> _Instructions to follow_:
Where the records below show a line containing "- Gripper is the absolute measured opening", start copying; end with the line containing "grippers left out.", and copy it too.

> _Data supplied_:
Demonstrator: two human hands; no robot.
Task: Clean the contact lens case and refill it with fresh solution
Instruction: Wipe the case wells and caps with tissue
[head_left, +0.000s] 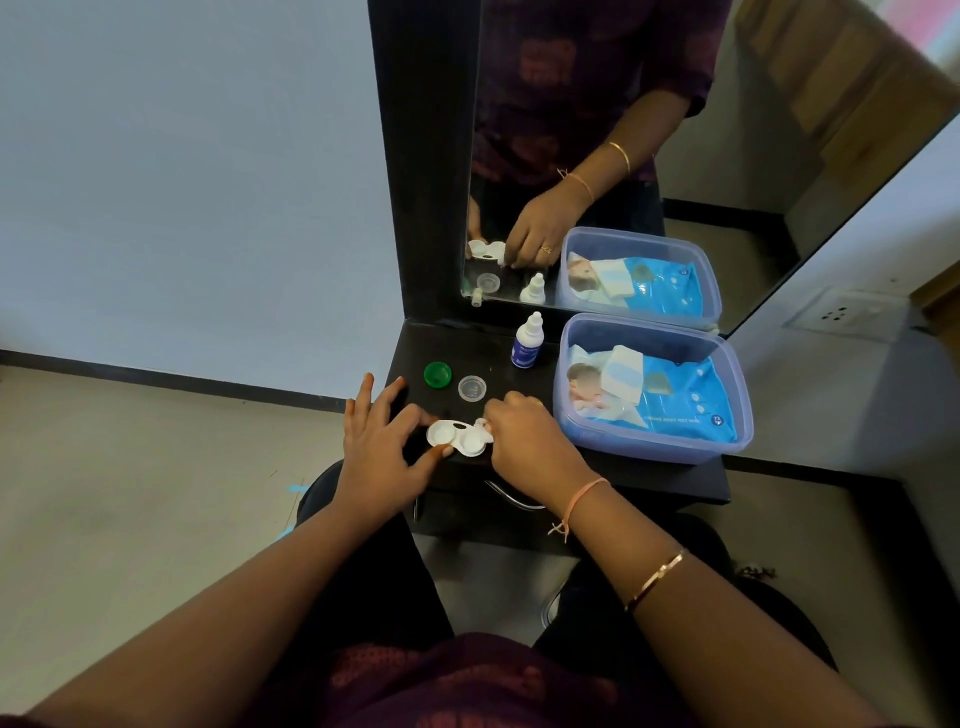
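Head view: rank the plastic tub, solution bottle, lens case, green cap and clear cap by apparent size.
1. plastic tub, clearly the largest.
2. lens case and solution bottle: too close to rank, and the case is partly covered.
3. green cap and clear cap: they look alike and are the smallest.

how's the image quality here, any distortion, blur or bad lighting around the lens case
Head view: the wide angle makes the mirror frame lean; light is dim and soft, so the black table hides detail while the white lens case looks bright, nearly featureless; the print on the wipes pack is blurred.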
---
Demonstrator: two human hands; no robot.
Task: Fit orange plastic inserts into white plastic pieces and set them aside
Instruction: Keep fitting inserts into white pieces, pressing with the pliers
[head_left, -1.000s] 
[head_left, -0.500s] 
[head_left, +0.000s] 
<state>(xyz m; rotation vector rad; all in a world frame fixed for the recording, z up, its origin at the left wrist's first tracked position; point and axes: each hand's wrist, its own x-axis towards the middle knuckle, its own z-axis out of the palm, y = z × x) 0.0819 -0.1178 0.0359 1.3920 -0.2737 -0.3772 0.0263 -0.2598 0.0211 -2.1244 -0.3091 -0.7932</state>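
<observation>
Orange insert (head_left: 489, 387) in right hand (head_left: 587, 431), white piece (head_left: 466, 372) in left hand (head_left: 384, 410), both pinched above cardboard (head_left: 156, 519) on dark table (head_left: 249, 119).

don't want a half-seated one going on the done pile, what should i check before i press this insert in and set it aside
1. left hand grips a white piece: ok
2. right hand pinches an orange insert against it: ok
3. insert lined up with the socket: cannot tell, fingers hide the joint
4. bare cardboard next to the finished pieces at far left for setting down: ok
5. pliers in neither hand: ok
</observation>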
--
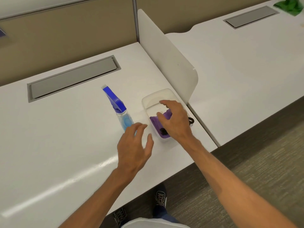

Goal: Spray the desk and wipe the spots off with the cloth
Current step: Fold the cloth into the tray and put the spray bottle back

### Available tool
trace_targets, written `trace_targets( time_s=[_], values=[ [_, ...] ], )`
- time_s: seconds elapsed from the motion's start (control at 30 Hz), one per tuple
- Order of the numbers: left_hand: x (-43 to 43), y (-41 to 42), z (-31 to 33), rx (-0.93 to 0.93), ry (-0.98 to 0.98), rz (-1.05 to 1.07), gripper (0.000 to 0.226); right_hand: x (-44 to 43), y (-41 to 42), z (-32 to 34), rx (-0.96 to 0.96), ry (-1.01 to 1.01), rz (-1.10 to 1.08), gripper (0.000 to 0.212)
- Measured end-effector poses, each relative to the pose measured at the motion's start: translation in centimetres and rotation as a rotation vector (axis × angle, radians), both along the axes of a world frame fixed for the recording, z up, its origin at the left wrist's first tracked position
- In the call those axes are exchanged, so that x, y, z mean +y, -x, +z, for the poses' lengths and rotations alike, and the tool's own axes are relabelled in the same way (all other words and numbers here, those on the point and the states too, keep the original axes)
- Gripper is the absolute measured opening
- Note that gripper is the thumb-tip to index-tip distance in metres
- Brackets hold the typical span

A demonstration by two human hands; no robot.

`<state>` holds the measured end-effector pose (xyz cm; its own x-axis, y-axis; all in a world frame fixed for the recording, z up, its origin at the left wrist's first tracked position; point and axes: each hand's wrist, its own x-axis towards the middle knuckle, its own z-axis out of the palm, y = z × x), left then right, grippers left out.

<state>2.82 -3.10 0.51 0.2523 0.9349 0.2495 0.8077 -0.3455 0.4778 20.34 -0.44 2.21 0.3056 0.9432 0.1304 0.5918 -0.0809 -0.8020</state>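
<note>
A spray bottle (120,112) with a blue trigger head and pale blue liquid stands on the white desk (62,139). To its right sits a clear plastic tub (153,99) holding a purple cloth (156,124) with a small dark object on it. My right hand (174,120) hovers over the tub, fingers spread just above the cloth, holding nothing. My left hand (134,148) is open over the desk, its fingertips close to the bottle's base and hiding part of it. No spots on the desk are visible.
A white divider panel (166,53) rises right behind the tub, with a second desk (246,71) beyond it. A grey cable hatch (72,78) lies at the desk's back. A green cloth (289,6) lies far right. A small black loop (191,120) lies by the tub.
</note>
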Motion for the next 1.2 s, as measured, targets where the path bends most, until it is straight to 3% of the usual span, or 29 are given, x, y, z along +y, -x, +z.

> _Completed task_:
- Gripper is the absolute measured opening
- Note that gripper is the thumb-tip to index-tip distance in metres
- Brackets hold the typical span

A demonstration by two human hands; no robot.

`<state>` holds the measured end-effector pose (xyz cm; its own x-axis, y-axis; all in a world frame fixed for the recording, z up, its origin at the left wrist's first tracked position; point and axes: each hand's wrist, its own x-axis towards the middle knuckle, its own z-axis out of the palm, y = z × x), left then right, grippers left out.

This finishes the answer to the exercise.